Print the listing that follows, character for character.

________

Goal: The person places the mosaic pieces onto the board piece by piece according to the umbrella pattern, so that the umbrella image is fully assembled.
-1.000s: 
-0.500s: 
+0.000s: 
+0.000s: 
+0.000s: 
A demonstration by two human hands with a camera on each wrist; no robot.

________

* [PROBLEM SOLUTION]
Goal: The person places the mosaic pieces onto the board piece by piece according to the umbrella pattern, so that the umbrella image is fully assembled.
-1.000s: 
-0.500s: 
+0.000s: 
+0.000s: 
+0.000s: 
A demonstration by two human hands with a camera on each wrist; no robot.

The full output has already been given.